**Exercise objective**
Whatever the records below say, write them all out exactly.

**Saved entries**
===

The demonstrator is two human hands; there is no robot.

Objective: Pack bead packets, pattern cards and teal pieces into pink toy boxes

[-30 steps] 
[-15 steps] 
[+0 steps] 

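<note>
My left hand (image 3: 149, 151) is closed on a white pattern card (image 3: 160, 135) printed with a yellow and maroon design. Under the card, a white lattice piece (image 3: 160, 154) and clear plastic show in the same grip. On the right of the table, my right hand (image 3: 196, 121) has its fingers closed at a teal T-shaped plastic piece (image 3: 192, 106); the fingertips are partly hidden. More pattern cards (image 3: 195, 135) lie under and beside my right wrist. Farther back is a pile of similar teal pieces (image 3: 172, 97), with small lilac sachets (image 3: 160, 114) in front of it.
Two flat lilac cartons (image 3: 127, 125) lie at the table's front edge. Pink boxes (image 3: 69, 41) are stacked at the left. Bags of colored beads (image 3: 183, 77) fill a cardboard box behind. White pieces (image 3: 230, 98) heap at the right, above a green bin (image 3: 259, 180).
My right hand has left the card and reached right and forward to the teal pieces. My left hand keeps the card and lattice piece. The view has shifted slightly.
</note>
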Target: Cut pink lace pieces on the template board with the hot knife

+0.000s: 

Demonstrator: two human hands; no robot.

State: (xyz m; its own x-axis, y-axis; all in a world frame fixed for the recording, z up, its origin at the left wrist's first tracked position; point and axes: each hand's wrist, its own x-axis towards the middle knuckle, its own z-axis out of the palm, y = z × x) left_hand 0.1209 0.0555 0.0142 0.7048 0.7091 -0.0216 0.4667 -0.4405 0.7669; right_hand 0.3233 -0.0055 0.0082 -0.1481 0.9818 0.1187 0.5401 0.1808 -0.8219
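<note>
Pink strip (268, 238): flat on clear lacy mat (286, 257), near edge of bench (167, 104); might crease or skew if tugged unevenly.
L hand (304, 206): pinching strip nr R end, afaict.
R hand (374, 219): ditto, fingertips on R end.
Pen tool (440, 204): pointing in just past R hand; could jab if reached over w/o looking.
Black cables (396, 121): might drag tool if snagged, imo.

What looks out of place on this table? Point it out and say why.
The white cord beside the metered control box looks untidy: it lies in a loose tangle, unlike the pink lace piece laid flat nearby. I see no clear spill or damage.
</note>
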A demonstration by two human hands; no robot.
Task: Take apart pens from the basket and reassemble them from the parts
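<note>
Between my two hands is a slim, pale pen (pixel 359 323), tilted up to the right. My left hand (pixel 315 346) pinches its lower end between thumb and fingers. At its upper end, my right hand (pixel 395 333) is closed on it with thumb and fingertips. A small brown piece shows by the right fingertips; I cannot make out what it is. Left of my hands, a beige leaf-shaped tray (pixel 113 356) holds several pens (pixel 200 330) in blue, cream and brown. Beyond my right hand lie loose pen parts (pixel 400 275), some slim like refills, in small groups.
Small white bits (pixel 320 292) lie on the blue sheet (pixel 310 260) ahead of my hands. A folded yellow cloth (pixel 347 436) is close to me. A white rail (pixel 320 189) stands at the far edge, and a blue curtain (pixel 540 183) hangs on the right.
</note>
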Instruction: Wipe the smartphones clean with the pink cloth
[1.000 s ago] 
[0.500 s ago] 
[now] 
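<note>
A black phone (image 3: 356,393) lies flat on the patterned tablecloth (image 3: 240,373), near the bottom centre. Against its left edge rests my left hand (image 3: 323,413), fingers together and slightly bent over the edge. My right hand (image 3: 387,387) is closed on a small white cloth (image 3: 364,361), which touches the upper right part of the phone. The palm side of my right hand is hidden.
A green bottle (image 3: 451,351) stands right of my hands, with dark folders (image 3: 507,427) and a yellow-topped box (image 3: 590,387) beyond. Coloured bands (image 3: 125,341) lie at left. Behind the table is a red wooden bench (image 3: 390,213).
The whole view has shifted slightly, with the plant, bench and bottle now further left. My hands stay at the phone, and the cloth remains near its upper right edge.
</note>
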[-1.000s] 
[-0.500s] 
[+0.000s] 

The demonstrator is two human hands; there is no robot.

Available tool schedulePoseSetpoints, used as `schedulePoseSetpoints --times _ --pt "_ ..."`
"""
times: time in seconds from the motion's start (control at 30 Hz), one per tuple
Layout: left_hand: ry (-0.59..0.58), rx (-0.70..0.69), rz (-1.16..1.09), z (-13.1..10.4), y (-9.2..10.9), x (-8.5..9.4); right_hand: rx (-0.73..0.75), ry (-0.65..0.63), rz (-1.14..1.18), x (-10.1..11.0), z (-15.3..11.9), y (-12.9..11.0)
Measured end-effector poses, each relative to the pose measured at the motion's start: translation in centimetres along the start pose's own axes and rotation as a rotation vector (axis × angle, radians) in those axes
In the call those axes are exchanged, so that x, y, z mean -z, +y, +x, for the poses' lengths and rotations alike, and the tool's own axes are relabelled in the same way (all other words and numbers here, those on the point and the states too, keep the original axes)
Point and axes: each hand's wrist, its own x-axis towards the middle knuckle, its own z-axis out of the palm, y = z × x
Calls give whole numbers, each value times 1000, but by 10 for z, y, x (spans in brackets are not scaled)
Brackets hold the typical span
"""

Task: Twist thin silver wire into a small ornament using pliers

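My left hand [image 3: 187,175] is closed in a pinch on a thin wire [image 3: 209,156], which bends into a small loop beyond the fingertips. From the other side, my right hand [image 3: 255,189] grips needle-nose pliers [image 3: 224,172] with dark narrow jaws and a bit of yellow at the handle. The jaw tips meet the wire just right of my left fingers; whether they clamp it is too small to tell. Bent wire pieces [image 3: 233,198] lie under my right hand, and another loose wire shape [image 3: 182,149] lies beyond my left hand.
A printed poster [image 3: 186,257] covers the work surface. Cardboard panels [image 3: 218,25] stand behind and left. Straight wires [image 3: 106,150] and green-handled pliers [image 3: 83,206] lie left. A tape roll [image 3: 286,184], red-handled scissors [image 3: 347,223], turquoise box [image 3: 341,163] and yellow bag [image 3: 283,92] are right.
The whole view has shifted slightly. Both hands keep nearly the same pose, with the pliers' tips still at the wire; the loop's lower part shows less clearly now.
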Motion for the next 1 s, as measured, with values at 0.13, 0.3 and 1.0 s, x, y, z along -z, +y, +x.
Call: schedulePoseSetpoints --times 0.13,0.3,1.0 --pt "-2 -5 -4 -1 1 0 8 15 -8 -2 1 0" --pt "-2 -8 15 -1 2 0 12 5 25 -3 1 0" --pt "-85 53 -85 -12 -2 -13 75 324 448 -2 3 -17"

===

**Task output**
The demonstrator is two human hands; there is no robot.

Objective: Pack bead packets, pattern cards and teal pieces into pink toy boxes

[-30 steps] 
[-15 steps] 
[+0 steps] 

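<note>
My left hand (image 3: 149, 151) is closed on a white pattern card (image 3: 160, 135) printed with a yellow and maroon design. Under the card, a white lattice piece (image 3: 160, 154) and clear plastic show in the same grip. On the right of the table, my right hand (image 3: 196, 121) has its fingers closed at a teal T-shaped plastic piece (image 3: 192, 106); the fingertips are partly hidden. More pattern cards (image 3: 195, 135) lie under and beside my right wrist. Farther back is a pile of similar teal pieces (image 3: 172, 97), with small lilac sachets (image 3: 160, 114) in front of it.
Two flat lilac cartons (image 3: 127, 125) lie at the table's front edge. Pink boxes (image 3: 69, 41) are stacked at the left. Bags of colored beads (image 3: 183, 77) fill a cardboard box behind. White pieces (image 3: 230, 98) heap at the right, above a green bin (image 3: 259, 180).
My right hand has left the card and reached right and forward to the teal pieces. My left hand keeps the card and lattice piece. The view has shifted slightly.
</note>
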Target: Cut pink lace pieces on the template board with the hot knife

+0.000s: 

Demonstrator: two human hands; no robot.

State: (xyz m; its own x-axis, y-axis; all in a world frame fixed for the recording, z up, its origin at the left wrist's first tracked position; point and axes: each hand's wrist, its own x-axis towards the middle knuckle, its own z-axis out of the palm, y = z × x) left_hand 0.1209 0.0555 0.0142 0.7048 0.7091 -0.0216 0.4667 -0.4405 0.7669; right_hand 0.3233 -0.0055 0.0082 -0.1481 0.9818 0.1187 0.5401 0.1808 -0.8219
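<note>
Pink strip (268, 238): flat on clear lacy mat (286, 257), near edge of bench (167, 104); might crease or skew if tugged unevenly.
L hand (304, 206): pinching strip nr R end, afaict.
R hand (374, 219): ditto, fingertips on R end.
Pen tool (440, 204): pointing in just past R hand; could jab if reached over w/o looking.
Black cables (396, 121): might drag tool if snagged, imo.

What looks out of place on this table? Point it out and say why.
The white cord beside the metered control box looks untidy: it lies in a loose tangle, unlike the pink lace piece laid flat nearby. I see no clear spill or damage.
</note>
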A demonstration by two human hands; no robot.
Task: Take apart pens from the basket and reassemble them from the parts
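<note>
Between my two hands is a slim, pale pen (pixel 359 323), tilted up to the right. My left hand (pixel 315 346) pinches its lower end between thumb and fingers. At its upper end, my right hand (pixel 395 333) is closed on it with thumb and fingertips. A small brown piece shows by the right fingertips; I cannot make out what it is. Left of my hands, a beige leaf-shaped tray (pixel 113 356) holds several pens (pixel 200 330) in blue, cream and brown. Beyond my right hand lie loose pen parts (pixel 400 275), some slim like refills, in small groups.
Small white bits (pixel 320 292) lie on the blue sheet (pixel 310 260) ahead of my hands. A folded yellow cloth (pixel 347 436) is close to me. A white rail (pixel 320 189) stands at the far edge, and a blue curtain (pixel 540 183) hangs on the right.
</note>
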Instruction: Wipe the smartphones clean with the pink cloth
[1.000 s ago] 
[0.500 s ago] 
[now] 
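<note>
A black phone (image 3: 356,393) lies flat on the patterned tablecloth (image 3: 240,373), near the bottom centre. Against its left edge rests my left hand (image 3: 323,413), fingers together and slightly bent over the edge. My right hand (image 3: 387,387) is closed on a small white cloth (image 3: 364,361), which touches the upper right part of the phone. The palm side of my right hand is hidden.
A green bottle (image 3: 451,351) stands right of my hands, with dark folders (image 3: 507,427) and a yellow-topped box (image 3: 590,387) beyond. Coloured bands (image 3: 125,341) lie at left. Behind the table is a red wooden bench (image 3: 390,213).
The whole view has shifted slightly, with the plant, bench and bottle now further left. My hands stay at the phone, and the cloth remains near its upper right edge.
</note>
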[-1.000s] 
[-0.500s] 
[+0.000s] 

The demonstrator is two human hands; there is no robot.

Available tool schedulePoseSetpoints, used as `schedulePoseSetpoints --times _ --pt "_ ..."`
"""
times: time in seconds from the motion's start (control at 30 Hz), one per tuple
Layout: left_hand: ry (-0.59..0.58), rx (-0.70..0.69), rz (-1.16..1.09), z (-13.1..10.4), y (-9.2..10.9), x (-8.5..9.4); right_hand: rx (-0.73..0.75), ry (-0.65..0.63), rz (-1.14..1.18), x (-10.1..11.0), z (-15.3..11.9), y (-12.9..11.0)
Measured end-effector poses, each relative to the pose measured at the motion's start: translation in centimetres along the start pose's own axes and rotation as a rotation vector (axis × angle, radians) in those axes
In the call those axes are exchanged, so that x, y, z mean -z, +y, +x, for the poses' lengths and rotations alike, and the tool's own axes are relabelled in the same way (all other words and numbers here, those on the point and the states too, keep the original axes)
Point and axes: each hand's wrist, its own x-axis towards the middle knuckle, its own z-axis out of the palm, y = z × x
Calls give whole numbers, each value times 1000, but by 10 for z, y, x (spans in brackets are not scaled)
Brackets hold the typical span
"""

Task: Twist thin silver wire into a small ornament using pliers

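My left hand [image 3: 187,175] is closed in a pinch on a thin wire [image 3: 209,156], which bends into a small loop beyond the fingertips. From the other side, my right hand [image 3: 255,189] grips needle-nose pliers [image 3: 224,172] with dark narrow jaws and a bit of yellow at the handle. The jaw tips meet the wire just right of my left fingers; whether they clamp it is too small to tell. Bent wire pieces [image 3: 233,198] lie under my right hand, and another loose wire shape [image 3: 182,149] lies beyond my left hand.
A printed poster [image 3: 186,257] covers the work surface. Cardboard panels [image 3: 218,25] stand behind and left. Straight wires [image 3: 106,150] and green-handled pliers [image 3: 83,206] lie left. A tape roll [image 3: 286,184], red-handled scissors [image 3: 347,223], turquoise box [image 3: 341,163] and yellow bag [image 3: 283,92] are right.
The whole view has shifted slightly. Both hands keep nearly the same pose, with the pliers' tips still at the wire; the loop's lower part shows less clearly now.
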Motion for the next 1 s, as measured, with values at 0.13, 0.3 and 1.0 s, x, y, z along -z, +y, +x.
Call: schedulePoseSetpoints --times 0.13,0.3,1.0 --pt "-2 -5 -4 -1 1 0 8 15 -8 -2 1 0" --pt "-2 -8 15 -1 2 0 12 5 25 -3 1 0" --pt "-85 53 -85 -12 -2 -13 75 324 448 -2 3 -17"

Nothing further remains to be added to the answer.